## Exercise
Each line of the material below is to be given again exactly.

## Input for this task
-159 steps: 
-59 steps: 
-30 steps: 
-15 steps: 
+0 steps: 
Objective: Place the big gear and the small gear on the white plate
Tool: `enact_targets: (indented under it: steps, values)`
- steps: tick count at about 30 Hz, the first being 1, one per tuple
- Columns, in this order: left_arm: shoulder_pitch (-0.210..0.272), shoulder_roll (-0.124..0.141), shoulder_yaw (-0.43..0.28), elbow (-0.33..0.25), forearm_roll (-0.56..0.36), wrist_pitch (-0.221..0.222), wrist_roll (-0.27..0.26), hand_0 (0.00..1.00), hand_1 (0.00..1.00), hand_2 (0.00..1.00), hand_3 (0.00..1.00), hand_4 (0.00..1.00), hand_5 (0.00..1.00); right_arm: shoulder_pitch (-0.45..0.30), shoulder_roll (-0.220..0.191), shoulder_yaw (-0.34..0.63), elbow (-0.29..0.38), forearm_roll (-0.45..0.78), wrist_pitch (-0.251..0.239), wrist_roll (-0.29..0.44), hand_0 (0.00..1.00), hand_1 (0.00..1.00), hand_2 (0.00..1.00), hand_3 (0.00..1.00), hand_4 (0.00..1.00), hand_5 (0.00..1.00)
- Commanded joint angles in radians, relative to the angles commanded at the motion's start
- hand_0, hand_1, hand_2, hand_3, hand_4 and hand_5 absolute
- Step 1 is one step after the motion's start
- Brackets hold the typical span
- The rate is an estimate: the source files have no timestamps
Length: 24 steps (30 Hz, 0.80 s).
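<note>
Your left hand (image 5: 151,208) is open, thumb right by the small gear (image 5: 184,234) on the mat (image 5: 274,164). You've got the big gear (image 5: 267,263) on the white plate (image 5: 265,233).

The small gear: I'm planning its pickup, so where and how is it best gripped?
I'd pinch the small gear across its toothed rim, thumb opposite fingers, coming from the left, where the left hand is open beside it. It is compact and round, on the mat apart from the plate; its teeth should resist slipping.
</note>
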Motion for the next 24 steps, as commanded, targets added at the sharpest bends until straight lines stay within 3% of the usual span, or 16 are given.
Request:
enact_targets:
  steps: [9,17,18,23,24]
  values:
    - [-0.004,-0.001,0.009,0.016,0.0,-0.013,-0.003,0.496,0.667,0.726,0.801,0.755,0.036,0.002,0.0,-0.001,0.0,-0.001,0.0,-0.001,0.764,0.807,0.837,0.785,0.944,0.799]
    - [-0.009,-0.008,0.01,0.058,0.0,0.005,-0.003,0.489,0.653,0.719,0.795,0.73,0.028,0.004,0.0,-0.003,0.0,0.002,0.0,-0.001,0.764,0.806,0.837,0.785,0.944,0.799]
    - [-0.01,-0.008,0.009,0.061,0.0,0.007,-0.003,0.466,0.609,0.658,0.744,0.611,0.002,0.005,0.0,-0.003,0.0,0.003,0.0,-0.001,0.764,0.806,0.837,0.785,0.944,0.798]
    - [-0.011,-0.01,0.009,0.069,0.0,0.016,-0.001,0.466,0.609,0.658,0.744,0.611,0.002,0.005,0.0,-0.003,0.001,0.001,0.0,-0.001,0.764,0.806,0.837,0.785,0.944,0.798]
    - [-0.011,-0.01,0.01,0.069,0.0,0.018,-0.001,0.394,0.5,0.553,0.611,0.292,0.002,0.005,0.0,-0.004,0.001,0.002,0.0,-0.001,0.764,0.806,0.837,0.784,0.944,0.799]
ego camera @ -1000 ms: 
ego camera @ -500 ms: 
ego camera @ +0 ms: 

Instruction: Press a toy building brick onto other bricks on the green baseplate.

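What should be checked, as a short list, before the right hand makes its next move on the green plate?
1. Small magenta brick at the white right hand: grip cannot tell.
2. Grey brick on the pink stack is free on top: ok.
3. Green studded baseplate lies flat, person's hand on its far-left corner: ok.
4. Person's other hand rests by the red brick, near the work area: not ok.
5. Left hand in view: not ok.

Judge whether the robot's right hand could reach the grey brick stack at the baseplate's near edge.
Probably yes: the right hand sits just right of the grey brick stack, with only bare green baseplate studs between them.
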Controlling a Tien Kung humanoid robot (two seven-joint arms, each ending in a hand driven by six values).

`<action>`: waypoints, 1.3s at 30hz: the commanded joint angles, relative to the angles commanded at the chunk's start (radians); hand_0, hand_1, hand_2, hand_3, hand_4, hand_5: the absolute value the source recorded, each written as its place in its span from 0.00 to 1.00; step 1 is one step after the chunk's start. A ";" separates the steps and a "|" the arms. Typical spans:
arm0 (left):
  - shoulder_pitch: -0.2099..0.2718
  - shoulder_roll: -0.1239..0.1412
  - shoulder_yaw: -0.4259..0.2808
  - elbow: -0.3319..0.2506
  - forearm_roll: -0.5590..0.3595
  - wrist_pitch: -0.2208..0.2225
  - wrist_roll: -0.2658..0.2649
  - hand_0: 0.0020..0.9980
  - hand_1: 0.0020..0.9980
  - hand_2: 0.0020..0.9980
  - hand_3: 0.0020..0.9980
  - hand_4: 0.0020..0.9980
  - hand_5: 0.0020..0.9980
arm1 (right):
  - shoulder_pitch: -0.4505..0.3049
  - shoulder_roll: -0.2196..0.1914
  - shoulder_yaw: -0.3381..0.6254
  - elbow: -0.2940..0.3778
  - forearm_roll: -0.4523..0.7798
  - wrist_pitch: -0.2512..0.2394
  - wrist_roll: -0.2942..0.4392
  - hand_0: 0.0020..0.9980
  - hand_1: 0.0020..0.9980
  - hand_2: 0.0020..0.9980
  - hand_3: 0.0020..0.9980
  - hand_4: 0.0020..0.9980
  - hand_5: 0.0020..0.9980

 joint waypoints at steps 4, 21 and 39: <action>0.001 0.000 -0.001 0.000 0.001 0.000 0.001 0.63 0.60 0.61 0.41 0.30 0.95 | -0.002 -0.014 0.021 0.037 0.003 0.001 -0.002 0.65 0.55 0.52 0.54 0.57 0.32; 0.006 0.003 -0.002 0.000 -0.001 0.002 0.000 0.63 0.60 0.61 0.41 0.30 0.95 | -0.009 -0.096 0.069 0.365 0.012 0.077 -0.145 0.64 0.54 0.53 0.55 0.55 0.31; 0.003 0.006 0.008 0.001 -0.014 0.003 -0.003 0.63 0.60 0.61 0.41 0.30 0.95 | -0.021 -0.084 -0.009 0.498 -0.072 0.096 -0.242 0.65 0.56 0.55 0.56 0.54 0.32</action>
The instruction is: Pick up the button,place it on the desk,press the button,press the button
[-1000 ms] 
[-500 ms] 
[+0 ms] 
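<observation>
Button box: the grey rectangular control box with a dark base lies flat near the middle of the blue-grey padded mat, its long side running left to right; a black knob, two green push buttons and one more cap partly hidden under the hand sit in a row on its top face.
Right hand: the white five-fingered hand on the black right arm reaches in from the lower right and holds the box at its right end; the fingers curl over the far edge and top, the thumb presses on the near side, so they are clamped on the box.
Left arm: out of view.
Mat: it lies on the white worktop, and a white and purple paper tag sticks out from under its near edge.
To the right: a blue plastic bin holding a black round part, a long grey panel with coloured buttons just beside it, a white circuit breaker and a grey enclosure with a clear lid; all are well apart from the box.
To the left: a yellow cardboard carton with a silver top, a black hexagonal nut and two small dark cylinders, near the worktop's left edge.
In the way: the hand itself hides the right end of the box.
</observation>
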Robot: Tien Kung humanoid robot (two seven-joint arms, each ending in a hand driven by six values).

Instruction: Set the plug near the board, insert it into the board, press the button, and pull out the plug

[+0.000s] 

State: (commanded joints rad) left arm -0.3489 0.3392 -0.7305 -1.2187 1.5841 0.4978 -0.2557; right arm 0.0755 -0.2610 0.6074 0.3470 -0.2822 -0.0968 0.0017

## Solution
-159 steps: 
-59 steps: 
-30 steps: 
-15 steps: 
+0 steps: 
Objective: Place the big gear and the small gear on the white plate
Tool: `enact_targets: (indented under it: steps, values)`
- steps: tick count at about 30 Hz, the first being 1, one per tuple
- Columns, in this order: left_arm: shoulder_pitch (-0.210..0.272), shoulder_roll (-0.124..0.141), shoulder_yaw (-0.43..0.28), elbow (-0.33..0.25), forearm_roll (-0.56..0.36), wrist_pitch (-0.221..0.222), wrist_roll (-0.27..0.26), hand_0 (0.00..1.00), hand_1 (0.00..1.00), hand_2 (0.00..1.00), hand_3 (0.00..1.00), hand_4 (0.00..1.00), hand_5 (0.00..1.00); right_arm: shoulder_pitch (-0.45..0.30), shoulder_roll (-0.220..0.191), shoulder_yaw (-0.34..0.63), elbow (-0.29..0.38), forearm_roll (-0.45..0.78), wrist_pitch (-0.251..0.239), wrist_roll (-0.29..0.44), hand_0 (0.00..1.00), hand_1 (0.00..1.00), hand_2 (0.00..1.00), hand_3 (0.00..1.00), hand_4 (0.00..1.00), hand_5 (0.00..1.00)
- Commanded joint angles in radians, relative to the angles commanded at the motion's start
- hand_0, hand_1, hand_2, hand_3, hand_4 and hand_5 absolute
- Step 1 is one step after the motion's start
- Brackets hold the typical span
- The rate is an estimate: the source files have no timestamps
Length: 24 steps (30 Hz, 0.80 s).
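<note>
Your left hand (image 5: 151,208) is open, thumb right by the small gear (image 5: 184,234) on the mat (image 5: 274,164). You've got the big gear (image 5: 267,263) on the white plate (image 5: 265,233).

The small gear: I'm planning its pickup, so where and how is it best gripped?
I'd pinch the small gear across its toothed rim, thumb opposite fingers, coming from the left, where the left hand is open beside it. It is compact and round, on the mat apart from the plate; its teeth should resist slipping.
</note>
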Motion for the next 24 steps, as commanded, targets added at the sharpest bends until straight lines stay within 3% of the usual span, or 16 are given.
Request:
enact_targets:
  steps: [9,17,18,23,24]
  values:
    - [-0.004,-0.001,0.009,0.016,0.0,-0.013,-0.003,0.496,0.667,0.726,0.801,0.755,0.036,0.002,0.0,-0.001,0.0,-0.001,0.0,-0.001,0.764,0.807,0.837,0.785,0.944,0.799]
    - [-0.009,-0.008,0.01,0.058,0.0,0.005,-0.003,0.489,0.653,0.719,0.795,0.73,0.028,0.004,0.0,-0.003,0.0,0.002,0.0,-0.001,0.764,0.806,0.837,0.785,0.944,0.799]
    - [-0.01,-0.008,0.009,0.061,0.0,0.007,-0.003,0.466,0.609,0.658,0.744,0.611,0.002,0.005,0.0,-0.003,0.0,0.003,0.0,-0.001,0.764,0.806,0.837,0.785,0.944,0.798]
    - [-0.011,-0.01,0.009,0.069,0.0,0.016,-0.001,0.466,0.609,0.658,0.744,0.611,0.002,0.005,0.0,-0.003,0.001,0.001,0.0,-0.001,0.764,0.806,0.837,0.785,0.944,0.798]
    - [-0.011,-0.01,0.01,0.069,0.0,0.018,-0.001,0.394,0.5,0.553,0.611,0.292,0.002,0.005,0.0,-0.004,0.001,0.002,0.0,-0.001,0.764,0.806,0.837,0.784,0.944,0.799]
ego camera @ -1000 ms: 
ego camera @ -500 ms: 
ego camera @ +0 ms: 

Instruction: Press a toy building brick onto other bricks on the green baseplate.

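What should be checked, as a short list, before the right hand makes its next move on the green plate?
1. Small magenta brick at the white right hand: grip cannot tell.
2. Grey brick on the pink stack is free on top: ok.
3. Green studded baseplate lies flat, person's hand on its far-left corner: ok.
4. Person's other hand rests by the red brick, near the work area: not ok.
5. Left hand in view: not ok.

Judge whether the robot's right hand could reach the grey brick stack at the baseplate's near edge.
Probably yes: the right hand sits just right of the grey brick stack, with only bare green baseplate studs between them.
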Controlling a Tien Kung humanoid robot (two seven-joint arms, each ending in a hand driven by six values).

`<action>`: waypoints, 1.3s at 30hz: the commanded joint angles, relative to the angles commanded at the chunk's start (radians); hand_0, hand_1, hand_2, hand_3, hand_4, hand_5: the absolute value the source recorded, each written as its place in its span from 0.00 to 1.00; step 1 is one step after the chunk's start. A ";" separates the steps and a "|" the arms. Typical spans:
arm0 (left):
  - shoulder_pitch: -0.2099..0.2718
  - shoulder_roll: -0.1239..0.1412
  - shoulder_yaw: -0.4259..0.2808
  - elbow: -0.3319..0.2506
  - forearm_roll: -0.5590..0.3595
  - wrist_pitch: -0.2208..0.2225
  - wrist_roll: -0.2658..0.2649
  - hand_0: 0.0020..0.9980
  - hand_1: 0.0020..0.9980
  - hand_2: 0.0020..0.9980
  - hand_3: 0.0020..0.9980
  - hand_4: 0.0020..0.9980
  - hand_5: 0.0020..0.9980
arm1 (right):
  - shoulder_pitch: -0.4505..0.3049
  - shoulder_roll: -0.2196..0.1914
  - shoulder_yaw: -0.3381..0.6254
  - elbow: -0.2940..0.3778
  - forearm_roll: -0.4523..0.7798
  - wrist_pitch: -0.2512..0.2394
  - wrist_roll: -0.2942..0.4392
  - hand_0: 0.0020..0.9980
  - hand_1: 0.0020..0.9980
  - hand_2: 0.0020..0.9980
  - hand_3: 0.0020..0.9980
  - hand_4: 0.0020..0.9980
  - hand_5: 0.0020..0.9980

 joint waypoints at steps 4, 21 and 39: <action>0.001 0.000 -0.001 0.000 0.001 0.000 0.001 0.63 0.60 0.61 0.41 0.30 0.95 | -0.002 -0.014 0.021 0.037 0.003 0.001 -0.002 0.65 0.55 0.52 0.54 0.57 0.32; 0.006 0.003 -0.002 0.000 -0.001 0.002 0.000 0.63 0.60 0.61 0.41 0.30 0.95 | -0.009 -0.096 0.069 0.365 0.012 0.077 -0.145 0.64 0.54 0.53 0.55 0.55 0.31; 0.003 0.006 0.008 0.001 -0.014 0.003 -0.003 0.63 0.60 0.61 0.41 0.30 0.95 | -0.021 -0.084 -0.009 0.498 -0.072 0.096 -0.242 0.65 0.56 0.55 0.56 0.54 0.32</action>
The instruction is: Pick up the button,place it on the desk,press the button,press the button
[-1000 ms] 
[-500 ms] 
[+0 ms] 
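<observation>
Button box: the grey rectangular control box with a dark base lies flat near the middle of the blue-grey padded mat, its long side running left to right; a black knob, two green push buttons and one more cap partly hidden under the hand sit in a row on its top face.
Right hand: the white five-fingered hand on the black right arm reaches in from the lower right and holds the box at its right end; the fingers curl over the far edge and top, the thumb presses on the near side, so they are clamped on the box.
Left arm: out of view.
Mat: it lies on the white worktop, and a white and purple paper tag sticks out from under its near edge.
To the right: a blue plastic bin holding a black round part, a long grey panel with coloured buttons just beside it, a white circuit breaker and a grey enclosure with a clear lid; all are well apart from the box.
To the left: a yellow cardboard carton with a silver top, a black hexagonal nut and two small dark cylinders, near the worktop's left edge.
In the way: the hand itself hides the right end of the box.
</observation>
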Robot: Tien Kung humanoid robot (two seven-joint arms, each ending in a hand driven by six values).

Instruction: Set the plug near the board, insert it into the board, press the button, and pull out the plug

[+0.000s] 

State: (commanded joints rad) left arm -0.3489 0.3392 -0.7305 -1.2187 1.5841 0.4978 -0.2557; right arm 0.0755 -0.2610 0.6074 0.3470 -0.2822 -0.0968 0.0017

This exercise requires no further work.